Écologie d'un espace public
les bibliothèques municipales de Marseille
Jacques Vialle
L’auteur se propose d’étudier à Marseille, aujourd’hui, « la constitution différentielle des publics selon les types de bibliothèques et leurs situations urbaines ». Ce qui distingue cette enquête de terrain (27 tableaux et 7 cartes) des atlas habituels de géographie culturelle 1, c’est la recherche de localisation précise des lieux depuis lesquels les usagers se rendent en bibliothèque, l’évaluation du rayonnement propre à chaque site, et enfin l’intégration à la définition sociologique des usagers de leurs principales pratiques culturelles cultivées.
L’auteur rappelle que Marseille présente la particularité de voir coexister deux importants réseaux de bibliothèques : le réseau municipal proprement dit (longtemps secondaire) et le réseau des bibliothèques associatives géré par l’OCB (Office central des bibliothèques) dont le but est depuis 1937 « d’aider à la création de bibliothèques populaires ». Mais, à Marseille comme ailleurs, le centre conjugue équipements culturels et lieux de vente du livre 2, et c’est bien dans les quartiers où résident en majorité les cadres que l’offre culturelle est la plus dense et, en tout cas, les usagers les plus nombreux.

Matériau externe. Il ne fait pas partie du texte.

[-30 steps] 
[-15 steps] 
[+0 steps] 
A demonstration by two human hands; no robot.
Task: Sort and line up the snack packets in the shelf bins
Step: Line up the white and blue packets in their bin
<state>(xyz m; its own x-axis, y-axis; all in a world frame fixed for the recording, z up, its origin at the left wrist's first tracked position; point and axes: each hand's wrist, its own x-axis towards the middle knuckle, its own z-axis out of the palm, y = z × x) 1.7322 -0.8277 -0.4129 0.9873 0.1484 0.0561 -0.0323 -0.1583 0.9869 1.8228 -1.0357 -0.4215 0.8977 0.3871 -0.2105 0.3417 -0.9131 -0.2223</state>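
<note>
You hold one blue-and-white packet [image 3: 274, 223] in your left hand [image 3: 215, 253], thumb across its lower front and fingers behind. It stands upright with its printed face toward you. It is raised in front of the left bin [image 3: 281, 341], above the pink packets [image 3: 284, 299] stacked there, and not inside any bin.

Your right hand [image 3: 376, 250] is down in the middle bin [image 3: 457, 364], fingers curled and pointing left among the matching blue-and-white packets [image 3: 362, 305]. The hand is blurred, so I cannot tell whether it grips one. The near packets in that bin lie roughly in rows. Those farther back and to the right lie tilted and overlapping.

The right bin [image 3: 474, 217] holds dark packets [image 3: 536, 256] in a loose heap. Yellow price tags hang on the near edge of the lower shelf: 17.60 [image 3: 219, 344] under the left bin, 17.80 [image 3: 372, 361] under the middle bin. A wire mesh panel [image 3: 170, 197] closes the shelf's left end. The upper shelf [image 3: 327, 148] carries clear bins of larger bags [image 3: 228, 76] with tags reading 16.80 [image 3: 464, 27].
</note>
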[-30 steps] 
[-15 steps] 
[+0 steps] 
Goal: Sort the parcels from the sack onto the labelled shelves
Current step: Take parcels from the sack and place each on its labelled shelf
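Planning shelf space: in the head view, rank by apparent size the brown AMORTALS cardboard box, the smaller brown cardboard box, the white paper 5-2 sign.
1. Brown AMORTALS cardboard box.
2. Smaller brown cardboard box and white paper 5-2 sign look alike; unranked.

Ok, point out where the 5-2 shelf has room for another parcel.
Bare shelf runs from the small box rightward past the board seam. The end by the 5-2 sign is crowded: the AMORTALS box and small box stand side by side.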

Logiques de l’offre et logiques de la demande
L’approche écologique des trois types d’établissement municipaux (bibliothèque centrale, de secteur, de quartier) montre qu’ils jouissent probablement d’un pouvoir d’attraction symbolique inégalement légitime ; mais plus que l’image ou même la spécialisation objective des équipements, ce sont sans doute les habitus culturels propres aux différents lectorats qui expliquent le mieux les fréquentations exclusives ou non d’un site, les usages différenciés (bibliothèque de séjour/bibliothèque d’approvisionnement) et les attentes culturelles exclusives ou plurielles (emprunt, consultation, étude, préférence pour la littérature romanesque ou documentaire, etc.). C’est dire aussi qu’en fonction de leur situation géosociologique, à équipements comparables, le « rendement » des bibliothèques (taux d’inscrits, de fréquentation, d’emprunts) n’est pas le même. L’étude permet de préciser que la proximité géographique d’une bibliothèque ne dynamise que modestement la pratique ouvrière (surtout dans les arrondissements où les classes populaires sont minoritaires), alors que la bonne volonté culturelle des classes moyennes est très sensible à une offre rapprochée de qualité.
Cette solide contribution, à mi-chemin des méthodes quantitatives et qualitatives 3, montre enfin que l’histoire des bibliothèques municipales marseillaises est aussi celle d’une volonté politique plus ou moins soutenue, et surtout relativement récente, de diffuser le livre en milieu populaire (la publication en annexe des délibérations passionnées du Conseil municipal sur le sujet – avril 1875 – est particulièrement bien venue).
On regrettera seulement le ton inutilement polémique de l’avant-propos qui schématise à trop bon compte les positions théoriques de quelques-unes des recherches contemporaines en sociologie de la culture.